Task instructions: Please set down exactly the lines of the listing below from the line containing "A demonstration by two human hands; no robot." through the line containing "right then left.", both lines included, leaving out all other lines.
#####
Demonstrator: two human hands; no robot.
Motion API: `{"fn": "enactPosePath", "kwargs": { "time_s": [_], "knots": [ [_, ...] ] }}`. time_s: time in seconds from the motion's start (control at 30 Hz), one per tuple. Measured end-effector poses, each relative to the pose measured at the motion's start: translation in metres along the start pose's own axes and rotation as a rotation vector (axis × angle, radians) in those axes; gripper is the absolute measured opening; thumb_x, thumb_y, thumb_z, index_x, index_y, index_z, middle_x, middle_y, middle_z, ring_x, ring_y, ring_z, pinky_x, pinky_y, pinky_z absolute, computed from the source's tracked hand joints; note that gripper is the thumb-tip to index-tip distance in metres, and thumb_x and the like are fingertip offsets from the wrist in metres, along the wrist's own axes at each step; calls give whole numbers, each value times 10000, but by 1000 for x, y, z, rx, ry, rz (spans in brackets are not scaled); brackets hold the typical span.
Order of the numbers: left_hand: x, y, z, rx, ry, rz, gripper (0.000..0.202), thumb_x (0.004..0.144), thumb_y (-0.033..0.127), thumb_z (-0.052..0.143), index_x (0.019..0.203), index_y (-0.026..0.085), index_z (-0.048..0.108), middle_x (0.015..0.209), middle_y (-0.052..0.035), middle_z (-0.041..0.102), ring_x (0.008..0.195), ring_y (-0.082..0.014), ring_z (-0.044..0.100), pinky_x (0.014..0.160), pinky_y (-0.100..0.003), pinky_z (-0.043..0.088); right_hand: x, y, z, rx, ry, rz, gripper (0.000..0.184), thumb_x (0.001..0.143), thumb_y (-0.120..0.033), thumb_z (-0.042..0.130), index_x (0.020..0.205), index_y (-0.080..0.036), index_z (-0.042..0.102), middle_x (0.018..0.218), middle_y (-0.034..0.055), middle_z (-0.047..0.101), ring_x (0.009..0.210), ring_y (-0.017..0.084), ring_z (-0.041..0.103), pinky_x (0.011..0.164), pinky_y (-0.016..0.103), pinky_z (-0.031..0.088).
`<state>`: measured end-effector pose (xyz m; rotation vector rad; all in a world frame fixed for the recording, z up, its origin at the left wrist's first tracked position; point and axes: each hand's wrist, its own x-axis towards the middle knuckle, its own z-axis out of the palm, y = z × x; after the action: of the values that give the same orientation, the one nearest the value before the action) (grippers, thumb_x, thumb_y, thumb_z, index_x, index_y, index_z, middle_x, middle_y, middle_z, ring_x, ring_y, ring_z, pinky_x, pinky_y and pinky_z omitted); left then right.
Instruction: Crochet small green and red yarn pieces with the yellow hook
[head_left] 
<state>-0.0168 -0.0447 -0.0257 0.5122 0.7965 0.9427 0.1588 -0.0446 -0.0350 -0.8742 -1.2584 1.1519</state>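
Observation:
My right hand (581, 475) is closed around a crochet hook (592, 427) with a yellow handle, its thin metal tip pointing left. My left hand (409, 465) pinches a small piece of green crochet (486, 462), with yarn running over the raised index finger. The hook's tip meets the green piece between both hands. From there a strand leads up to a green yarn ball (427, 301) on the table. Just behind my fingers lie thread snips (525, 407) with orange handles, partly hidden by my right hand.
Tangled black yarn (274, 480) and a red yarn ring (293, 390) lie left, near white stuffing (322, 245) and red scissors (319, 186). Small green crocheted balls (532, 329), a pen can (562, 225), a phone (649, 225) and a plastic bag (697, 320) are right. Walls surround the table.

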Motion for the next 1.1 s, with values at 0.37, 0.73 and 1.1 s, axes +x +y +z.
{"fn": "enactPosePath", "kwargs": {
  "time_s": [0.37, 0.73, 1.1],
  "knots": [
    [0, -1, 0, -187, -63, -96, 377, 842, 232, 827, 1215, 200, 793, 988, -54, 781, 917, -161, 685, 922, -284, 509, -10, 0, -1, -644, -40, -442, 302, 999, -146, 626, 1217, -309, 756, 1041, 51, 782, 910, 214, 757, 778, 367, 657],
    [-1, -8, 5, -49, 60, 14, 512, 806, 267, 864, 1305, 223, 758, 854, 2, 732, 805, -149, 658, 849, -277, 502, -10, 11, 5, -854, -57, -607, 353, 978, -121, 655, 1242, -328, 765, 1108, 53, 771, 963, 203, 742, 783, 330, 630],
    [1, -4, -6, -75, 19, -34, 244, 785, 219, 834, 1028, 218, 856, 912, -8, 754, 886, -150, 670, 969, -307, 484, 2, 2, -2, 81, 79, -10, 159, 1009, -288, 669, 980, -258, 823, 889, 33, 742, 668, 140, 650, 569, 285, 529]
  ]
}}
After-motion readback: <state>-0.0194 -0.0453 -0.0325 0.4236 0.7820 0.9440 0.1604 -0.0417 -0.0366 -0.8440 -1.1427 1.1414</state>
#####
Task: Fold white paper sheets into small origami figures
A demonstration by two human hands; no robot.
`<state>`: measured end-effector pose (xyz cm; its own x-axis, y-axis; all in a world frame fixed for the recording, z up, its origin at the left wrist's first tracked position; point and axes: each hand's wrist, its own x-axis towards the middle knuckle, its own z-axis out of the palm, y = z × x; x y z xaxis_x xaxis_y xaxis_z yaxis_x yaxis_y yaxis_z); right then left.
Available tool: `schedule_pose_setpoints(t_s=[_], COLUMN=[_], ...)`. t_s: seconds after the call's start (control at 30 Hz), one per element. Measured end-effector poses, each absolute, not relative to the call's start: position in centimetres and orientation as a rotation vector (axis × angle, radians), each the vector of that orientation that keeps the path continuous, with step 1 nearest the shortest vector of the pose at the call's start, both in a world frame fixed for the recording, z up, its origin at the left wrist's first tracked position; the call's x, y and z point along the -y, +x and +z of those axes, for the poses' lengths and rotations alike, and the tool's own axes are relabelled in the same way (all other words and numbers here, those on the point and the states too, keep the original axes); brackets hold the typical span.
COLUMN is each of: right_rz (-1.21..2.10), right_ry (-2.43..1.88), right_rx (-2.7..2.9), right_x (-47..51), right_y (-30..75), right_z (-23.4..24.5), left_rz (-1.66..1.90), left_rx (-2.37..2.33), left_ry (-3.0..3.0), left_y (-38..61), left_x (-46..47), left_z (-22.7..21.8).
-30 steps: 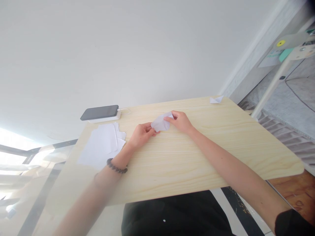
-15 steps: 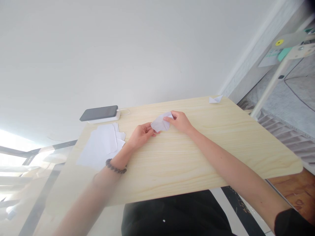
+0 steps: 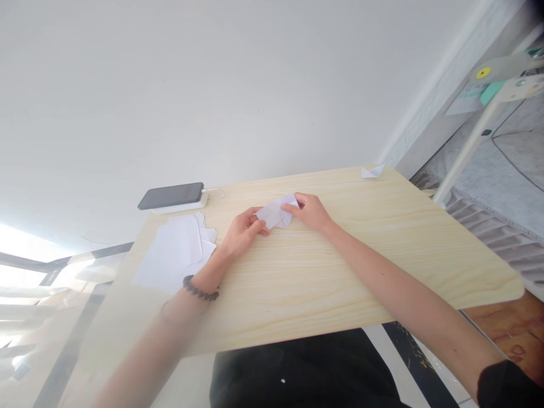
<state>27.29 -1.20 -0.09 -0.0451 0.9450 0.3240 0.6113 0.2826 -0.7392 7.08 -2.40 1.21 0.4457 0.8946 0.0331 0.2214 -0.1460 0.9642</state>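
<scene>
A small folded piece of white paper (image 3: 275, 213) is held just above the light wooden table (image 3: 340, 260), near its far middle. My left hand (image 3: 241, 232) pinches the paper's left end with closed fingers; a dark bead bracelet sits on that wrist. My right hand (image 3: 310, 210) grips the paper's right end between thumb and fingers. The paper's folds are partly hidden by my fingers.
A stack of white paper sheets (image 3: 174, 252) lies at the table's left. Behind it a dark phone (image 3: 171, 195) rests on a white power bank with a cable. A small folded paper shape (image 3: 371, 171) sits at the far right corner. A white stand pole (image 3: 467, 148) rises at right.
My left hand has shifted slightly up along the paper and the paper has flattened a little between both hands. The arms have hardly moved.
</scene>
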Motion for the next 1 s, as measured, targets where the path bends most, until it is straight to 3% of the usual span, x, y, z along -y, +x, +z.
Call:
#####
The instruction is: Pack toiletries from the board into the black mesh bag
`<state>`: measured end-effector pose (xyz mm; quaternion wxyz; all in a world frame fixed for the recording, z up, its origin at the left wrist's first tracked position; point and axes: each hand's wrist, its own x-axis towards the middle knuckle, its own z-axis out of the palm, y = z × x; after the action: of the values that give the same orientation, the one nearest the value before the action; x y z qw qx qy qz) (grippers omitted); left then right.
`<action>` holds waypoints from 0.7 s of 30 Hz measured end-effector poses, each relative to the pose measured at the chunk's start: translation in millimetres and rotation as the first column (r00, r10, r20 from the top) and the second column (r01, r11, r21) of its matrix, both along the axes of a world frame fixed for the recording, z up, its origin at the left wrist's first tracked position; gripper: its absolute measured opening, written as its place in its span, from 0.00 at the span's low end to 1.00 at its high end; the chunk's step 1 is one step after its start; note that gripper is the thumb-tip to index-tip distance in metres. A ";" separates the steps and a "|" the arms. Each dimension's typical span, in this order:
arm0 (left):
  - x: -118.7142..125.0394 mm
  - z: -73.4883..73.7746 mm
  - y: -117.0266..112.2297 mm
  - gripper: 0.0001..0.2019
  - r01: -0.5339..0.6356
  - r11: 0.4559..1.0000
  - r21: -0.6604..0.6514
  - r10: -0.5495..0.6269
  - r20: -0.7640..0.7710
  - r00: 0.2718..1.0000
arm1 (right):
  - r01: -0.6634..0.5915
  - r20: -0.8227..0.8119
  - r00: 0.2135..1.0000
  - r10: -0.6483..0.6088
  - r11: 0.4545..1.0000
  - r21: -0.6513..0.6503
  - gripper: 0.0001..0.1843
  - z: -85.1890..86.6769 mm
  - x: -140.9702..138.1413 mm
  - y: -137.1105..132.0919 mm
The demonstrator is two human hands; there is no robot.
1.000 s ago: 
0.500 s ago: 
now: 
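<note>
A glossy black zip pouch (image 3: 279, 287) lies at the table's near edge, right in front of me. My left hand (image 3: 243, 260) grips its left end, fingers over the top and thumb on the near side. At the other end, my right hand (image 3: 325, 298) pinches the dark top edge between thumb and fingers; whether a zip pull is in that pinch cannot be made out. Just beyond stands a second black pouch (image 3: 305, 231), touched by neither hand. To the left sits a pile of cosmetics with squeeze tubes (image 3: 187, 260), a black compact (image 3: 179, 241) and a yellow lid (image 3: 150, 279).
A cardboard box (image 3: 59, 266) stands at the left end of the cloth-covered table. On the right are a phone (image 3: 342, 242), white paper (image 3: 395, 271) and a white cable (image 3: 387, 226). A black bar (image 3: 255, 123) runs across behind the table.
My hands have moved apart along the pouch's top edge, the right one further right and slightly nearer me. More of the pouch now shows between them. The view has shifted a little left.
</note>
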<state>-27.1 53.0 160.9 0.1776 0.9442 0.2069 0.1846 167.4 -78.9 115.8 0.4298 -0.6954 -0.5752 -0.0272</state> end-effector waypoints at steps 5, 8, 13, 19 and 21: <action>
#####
Exercise answer:
A demonstration by two human hands; no robot.
`<state>`: measured end-effector pose (xyz cm; its own x-axis, y-axis; all in a world frame fixed for the recording, z up, its origin at the left wrist's first tracked position; point and axes: each hand's wrist, its own x-axis towards the middle knuckle, its own z-axis out of the palm, y = z × x; x y z xaxis_x xaxis_y xaxis_z yaxis_x yaxis_y yaxis_z); right then left.

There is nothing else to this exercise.